Either the path to the quality configuration yaml file and any overrides that should be applied, or the quality configurations themselves.

required
storage Union[Overrideable[StorageConfig], StorageConfig]

Either the path to the storage configuration yaml file and any overrides that should be applied, or the storage configurations themselves.

required

Attributes#

dataset class-attribute instance-attribute #
dataset: Union[
    Overrideable[DatasetConfig], DatasetConfig
] = Field(
    description="Specify the dataset configurations that describe the structure and metadata of the dataset produced by this pipeline."
)
quality class-attribute instance-attribute #
quality: Union[
    Overrideable[QualityConfig], QualityConfig
] = Field(
    description="Specify the quality checks and controls that should be applied to the dataset as part of this pipeline."
)
retriever class-attribute instance-attribute #
retriever: Union[
    Overrideable[RetrieverConfig], RetrieverConfig
] = Field(
    description="Specify the retrieval configurations that the pipeline should use."
)
storage class-attribute instance-attribute #
storage: Union[
    Overrideable[StorageConfig], StorageConfig
] = Field(
    description="Specify the Storage configurations that should be used to save data produced by this pipeline."
)
triggers class-attribute instance-attribute #
triggers: List[Pattern] = Field(
    description="A list of regex patterns matching input keys to determine if the pipeline should be run. Please ensure these are specific as possible in order to match the desired input keys without any false positive matches (this is more important in repositories with many pipelines)."
)

Functions#

instantiate_pipeline #
instantiate_pipeline() -> Pipeline

Loads the tsdat.pipeline.BasePipeline subclass specified by the classname property.

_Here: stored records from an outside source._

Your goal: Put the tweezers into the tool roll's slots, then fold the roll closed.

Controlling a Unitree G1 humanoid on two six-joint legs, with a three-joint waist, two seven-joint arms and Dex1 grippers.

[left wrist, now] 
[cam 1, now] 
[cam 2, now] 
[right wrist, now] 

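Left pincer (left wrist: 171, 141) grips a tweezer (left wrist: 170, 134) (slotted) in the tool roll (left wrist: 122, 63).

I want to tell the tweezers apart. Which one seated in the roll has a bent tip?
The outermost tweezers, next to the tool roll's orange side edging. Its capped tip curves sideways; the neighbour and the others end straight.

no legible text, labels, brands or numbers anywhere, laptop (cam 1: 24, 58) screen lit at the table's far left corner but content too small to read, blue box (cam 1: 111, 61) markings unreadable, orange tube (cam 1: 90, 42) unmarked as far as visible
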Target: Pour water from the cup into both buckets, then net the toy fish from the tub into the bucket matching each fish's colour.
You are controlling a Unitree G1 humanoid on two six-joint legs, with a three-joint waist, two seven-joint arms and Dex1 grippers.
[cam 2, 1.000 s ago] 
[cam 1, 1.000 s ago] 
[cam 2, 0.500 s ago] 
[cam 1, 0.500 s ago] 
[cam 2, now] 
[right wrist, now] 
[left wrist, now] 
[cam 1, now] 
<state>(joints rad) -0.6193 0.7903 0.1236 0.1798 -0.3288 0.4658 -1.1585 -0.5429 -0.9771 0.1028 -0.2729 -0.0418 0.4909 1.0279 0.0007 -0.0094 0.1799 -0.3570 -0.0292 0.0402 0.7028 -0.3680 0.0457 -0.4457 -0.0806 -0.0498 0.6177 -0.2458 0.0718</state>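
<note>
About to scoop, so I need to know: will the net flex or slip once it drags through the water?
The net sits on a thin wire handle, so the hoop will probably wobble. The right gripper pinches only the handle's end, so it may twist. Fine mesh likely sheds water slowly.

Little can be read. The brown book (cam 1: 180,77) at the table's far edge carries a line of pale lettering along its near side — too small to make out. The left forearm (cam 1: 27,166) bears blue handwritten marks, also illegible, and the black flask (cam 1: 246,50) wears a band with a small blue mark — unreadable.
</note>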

Properties and sub-properties of the PipelineConfig class that are subclasses of tsdat.config.utils.ParameterizedConfigClass (e.g, classes that define a 'classname' and optional 'parameters' properties) will also be instantiated in similar fashion. See tsdat.config.utils.recursive_instantiate for implementation details.

Returns:

Name Type Description
Pipeline Pipeline

An instance of a tsdat.pipeline.base.Pipeline subclass.


Source code in tsdat/config/pipeline.py
def instantiate_pipeline(self) -> Pipeline:
    """------------------------------------------------------------------------------------
    Loads the tsdat.pipeline.BasePipeline subclass specified by the classname property.

    Properties and sub-properties of the PipelineConfig class that are subclasses of
    tsdat.config.utils.ParameterizedConfigClass (e.g, classes that define a 'classname' and
    optional 'parameters' properties) will also be instantiated in similar fashion. See
    tsdat.config.utils.recursive_instantiate for implementation details.


    Returns:
        Pipeline: An instance of a tsdat.pipeline.base.Pipeline subclass.

    ------------------------------------------------------------------------------------"""
    return recursive_instantiate(self)
merge_overrideable_yaml classmethod #
merge_overrideable_yaml(
    v: Dict[str, Any],
    values: Dict[str, Any],
    field: ModelField,
)
Source code in tsdat/config/pipeline.py
@validator("retriever", "dataset", "quality", "storage", pre=True)
@classmethod
def merge_overrideable_yaml(
    cls, v: Dict[str, Any], values: Dict[str, Any], field: ModelField
):
    object_field_mapping = {
        "retriever": RetrieverConfig,
        "dataset": DatasetConfig,
        "quality": QualityConfig,
        "storage": StorageConfig,
    }
    config_cls = object_field_mapping[field.name]

    if matches_overrideable_schema(v):
        defaults = read_yaml(Path(v["path"]))
        overrides = v.get("overrides", {})
        for pointer, new_value in overrides.items():
            set_pointer(defaults, pointer, new_value)
        v = defaults

    return config_cls(**v)

Functions#